--- TASK ---
Filter the records down to the lines that hold the word "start", and copy each of those lines.

--- THE RECORDS ---
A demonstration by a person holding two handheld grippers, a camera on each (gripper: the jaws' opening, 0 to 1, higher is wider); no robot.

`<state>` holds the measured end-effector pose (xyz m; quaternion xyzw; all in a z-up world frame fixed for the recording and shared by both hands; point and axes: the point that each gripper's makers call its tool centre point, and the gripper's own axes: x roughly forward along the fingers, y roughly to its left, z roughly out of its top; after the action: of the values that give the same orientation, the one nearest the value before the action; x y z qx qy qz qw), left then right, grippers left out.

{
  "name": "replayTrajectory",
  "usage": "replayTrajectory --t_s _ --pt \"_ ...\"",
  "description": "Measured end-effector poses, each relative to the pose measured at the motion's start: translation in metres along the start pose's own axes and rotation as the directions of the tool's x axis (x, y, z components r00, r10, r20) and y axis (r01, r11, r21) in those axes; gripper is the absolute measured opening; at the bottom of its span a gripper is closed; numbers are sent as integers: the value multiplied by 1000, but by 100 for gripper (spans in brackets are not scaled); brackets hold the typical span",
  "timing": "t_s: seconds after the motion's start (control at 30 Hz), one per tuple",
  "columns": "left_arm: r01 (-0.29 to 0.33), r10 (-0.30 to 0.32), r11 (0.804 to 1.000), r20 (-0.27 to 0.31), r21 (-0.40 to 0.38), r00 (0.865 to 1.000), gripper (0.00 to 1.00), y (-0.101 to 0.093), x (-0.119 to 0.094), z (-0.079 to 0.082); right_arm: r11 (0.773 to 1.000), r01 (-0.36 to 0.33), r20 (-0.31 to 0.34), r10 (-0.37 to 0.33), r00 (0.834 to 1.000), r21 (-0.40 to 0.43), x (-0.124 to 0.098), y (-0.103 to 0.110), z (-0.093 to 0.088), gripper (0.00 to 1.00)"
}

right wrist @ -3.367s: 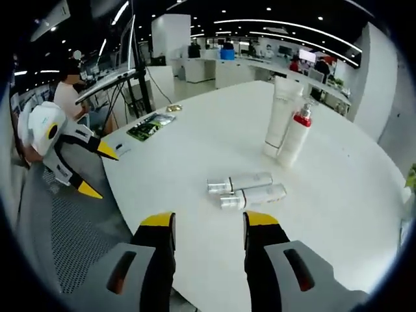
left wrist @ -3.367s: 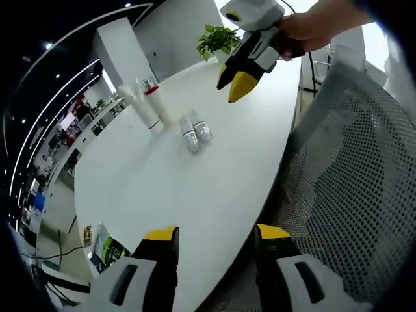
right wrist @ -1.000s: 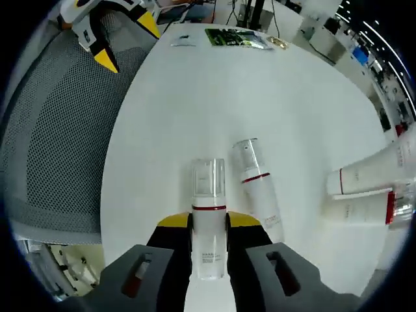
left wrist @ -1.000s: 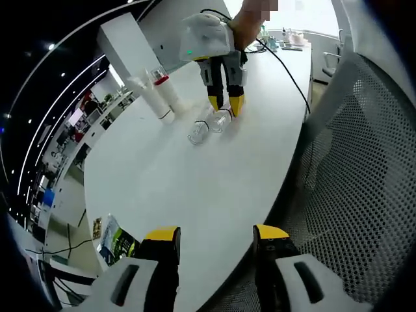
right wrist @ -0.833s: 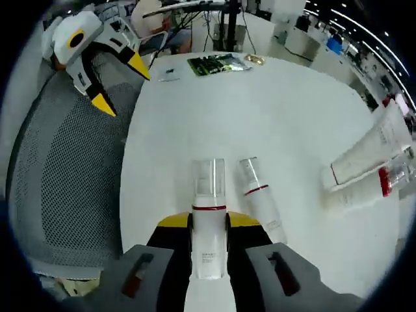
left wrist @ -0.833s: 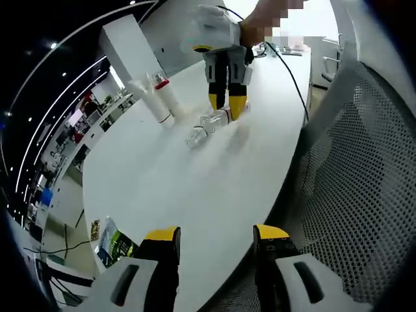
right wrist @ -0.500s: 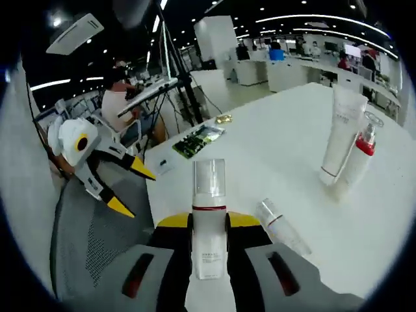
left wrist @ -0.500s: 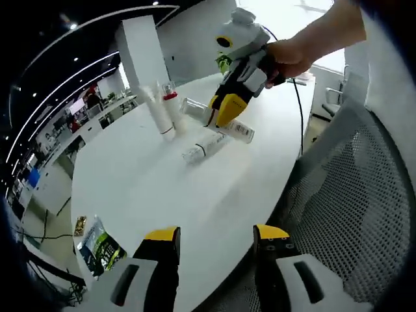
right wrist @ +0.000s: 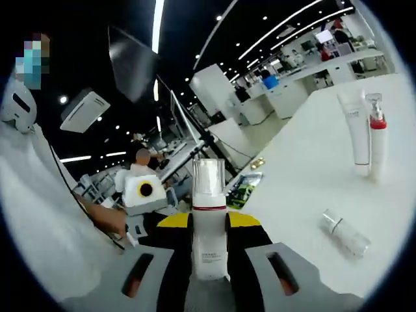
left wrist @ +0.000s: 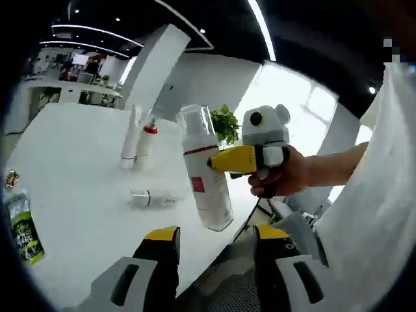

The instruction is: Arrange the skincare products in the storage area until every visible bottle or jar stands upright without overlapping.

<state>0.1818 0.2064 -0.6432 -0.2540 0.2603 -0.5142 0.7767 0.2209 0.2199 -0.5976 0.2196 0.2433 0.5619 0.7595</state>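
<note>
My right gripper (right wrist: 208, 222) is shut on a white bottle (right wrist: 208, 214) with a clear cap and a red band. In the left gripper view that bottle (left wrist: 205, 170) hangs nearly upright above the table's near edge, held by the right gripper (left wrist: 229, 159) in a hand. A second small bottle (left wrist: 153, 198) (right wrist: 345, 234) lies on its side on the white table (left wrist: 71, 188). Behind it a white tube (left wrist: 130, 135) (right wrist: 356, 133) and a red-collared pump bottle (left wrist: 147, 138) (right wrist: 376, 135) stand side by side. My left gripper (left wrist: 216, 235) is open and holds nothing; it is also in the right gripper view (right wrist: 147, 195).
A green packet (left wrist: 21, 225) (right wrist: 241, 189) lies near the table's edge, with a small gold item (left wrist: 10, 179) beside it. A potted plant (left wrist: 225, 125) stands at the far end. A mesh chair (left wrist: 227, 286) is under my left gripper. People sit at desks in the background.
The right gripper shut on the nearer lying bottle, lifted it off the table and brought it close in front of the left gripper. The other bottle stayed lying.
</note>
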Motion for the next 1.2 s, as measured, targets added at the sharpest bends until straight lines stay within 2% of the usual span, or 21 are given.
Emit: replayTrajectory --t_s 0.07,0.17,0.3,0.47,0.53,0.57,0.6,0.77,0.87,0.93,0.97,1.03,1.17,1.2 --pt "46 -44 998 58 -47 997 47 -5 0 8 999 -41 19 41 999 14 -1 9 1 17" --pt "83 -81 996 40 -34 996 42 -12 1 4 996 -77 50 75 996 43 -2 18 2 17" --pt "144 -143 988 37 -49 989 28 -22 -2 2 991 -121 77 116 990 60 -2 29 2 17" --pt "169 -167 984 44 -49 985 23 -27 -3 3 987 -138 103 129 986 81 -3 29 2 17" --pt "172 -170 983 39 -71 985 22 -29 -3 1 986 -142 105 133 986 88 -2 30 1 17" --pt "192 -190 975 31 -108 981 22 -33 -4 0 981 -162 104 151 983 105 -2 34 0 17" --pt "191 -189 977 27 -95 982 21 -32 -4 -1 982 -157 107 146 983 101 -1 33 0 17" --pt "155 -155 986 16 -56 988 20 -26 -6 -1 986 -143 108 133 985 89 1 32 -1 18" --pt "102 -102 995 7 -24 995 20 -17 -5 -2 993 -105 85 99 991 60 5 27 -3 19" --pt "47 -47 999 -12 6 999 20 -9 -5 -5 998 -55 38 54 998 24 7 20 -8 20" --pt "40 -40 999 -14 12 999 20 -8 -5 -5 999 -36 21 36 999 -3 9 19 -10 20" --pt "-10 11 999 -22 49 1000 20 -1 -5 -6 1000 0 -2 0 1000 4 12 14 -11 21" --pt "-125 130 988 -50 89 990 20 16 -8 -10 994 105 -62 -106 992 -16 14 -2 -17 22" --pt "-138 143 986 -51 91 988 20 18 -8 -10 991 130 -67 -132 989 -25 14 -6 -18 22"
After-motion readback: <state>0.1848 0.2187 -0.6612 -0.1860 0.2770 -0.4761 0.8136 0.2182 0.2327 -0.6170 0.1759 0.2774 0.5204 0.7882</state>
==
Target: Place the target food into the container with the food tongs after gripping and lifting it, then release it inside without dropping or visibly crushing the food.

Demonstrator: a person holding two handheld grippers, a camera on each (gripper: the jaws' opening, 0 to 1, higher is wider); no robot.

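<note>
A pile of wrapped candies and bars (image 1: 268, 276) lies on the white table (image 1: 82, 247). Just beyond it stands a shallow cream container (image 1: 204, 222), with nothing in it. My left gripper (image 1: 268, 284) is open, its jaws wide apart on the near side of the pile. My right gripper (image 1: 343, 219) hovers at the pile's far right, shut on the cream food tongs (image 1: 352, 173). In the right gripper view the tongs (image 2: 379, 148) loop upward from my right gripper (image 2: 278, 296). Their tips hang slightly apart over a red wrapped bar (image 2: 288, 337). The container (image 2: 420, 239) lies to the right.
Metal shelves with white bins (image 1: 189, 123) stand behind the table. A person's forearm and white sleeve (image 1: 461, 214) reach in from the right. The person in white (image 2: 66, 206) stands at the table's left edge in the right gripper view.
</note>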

--- TASK RESULT ---
  "description": "Measured end-effector poses, each relative to the pose measured at the motion's start: translation in metres along the start pose's own axes and rotation as the directions of the tool's x axis (x, y, z components r00, r10, r20) and y axis (r01, r11, r21) in those axes; gripper is the absolute measured opening; at the bottom of its span a gripper is closed; numbers are sent as integers: the value multiplied by 1000, but by 100 for gripper (spans in brackets are not scaled); brackets hold the typical span",
  "timing": "t_s: seconds after the motion's start (control at 30 Hz), one per tuple",

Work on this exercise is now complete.